Last night, my Franciscan fraternity meeting got cancelled. (It was the 50th wedding anniversary of two of our leaders, and the rest of the Fraternity leadership were invited to a surprise party for them.)
But for Lent my parish has scheduled a weekly Stations of the Cross. I suggested it to the good-looking-one, and we went.
What a nice experience.
The numbers were kept down perhaps by a winter storm just kicking in, but there were still a goodly number of people.
We used Everyone's Way of the Cross by Clarence Enzler. As we were praying, I began to wonder, because of the style of the writing and the nature of the prayers, when the book was published, so I looked at the title page. 1970 - as I suspected.
Still, the prayers worked. I got something out of them and the experience.
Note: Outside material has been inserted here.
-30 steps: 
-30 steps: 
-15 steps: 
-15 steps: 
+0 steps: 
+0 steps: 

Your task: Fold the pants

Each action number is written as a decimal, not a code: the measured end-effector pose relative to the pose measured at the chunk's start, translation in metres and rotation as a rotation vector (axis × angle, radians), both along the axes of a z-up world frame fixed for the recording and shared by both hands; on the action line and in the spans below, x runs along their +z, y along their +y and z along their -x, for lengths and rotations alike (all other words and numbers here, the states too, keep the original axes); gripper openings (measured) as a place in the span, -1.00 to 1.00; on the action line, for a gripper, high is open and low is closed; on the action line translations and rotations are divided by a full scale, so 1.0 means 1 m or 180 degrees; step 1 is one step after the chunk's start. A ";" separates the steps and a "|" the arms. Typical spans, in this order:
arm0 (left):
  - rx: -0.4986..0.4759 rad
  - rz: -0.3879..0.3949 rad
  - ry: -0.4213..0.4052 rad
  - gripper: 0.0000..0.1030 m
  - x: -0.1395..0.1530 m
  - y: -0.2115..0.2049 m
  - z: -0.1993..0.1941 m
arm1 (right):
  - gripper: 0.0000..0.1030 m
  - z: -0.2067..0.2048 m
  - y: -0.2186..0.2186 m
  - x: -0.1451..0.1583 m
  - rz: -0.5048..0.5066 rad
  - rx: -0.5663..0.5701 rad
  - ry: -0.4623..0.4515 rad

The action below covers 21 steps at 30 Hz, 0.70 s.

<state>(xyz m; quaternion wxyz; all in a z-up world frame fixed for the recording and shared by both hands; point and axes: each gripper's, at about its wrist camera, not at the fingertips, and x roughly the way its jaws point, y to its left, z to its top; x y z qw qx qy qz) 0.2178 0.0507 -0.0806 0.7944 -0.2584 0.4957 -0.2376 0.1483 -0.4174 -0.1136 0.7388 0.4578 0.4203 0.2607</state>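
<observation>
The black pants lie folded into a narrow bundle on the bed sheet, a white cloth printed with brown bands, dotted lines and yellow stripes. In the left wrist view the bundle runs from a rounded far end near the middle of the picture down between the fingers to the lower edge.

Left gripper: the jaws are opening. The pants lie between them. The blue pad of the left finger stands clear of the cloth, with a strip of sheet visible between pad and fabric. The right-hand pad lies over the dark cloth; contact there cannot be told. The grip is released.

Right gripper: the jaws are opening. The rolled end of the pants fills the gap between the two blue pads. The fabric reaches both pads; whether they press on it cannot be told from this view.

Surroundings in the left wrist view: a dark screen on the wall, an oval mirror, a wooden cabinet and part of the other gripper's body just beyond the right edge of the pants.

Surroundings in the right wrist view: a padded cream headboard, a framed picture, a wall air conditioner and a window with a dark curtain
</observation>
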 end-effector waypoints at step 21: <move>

It was good to pray and sing with other people.
Thank you, Lord.
I made sure to thank Father as we left. I'm hoping if he gets positive feedback we'll have even more "traditional" prayer opportunities at the parish.
As for the Stations, I'm likely to show up next Friday night.
Pax et bonum
1 comment:
Our pastor made a booklet with about 10 different settings of the Stations (including the one you mention here). Each week, the priest or deacon leading the Stations chooses the setting he wishes to use--so over the course of Lent at our parish, we'll pray several different ones.
(Our Franciscan fraternity often turns out almost in force at Stations; the joke is that we could have a fraternity meeting right there because a quorum IS present.)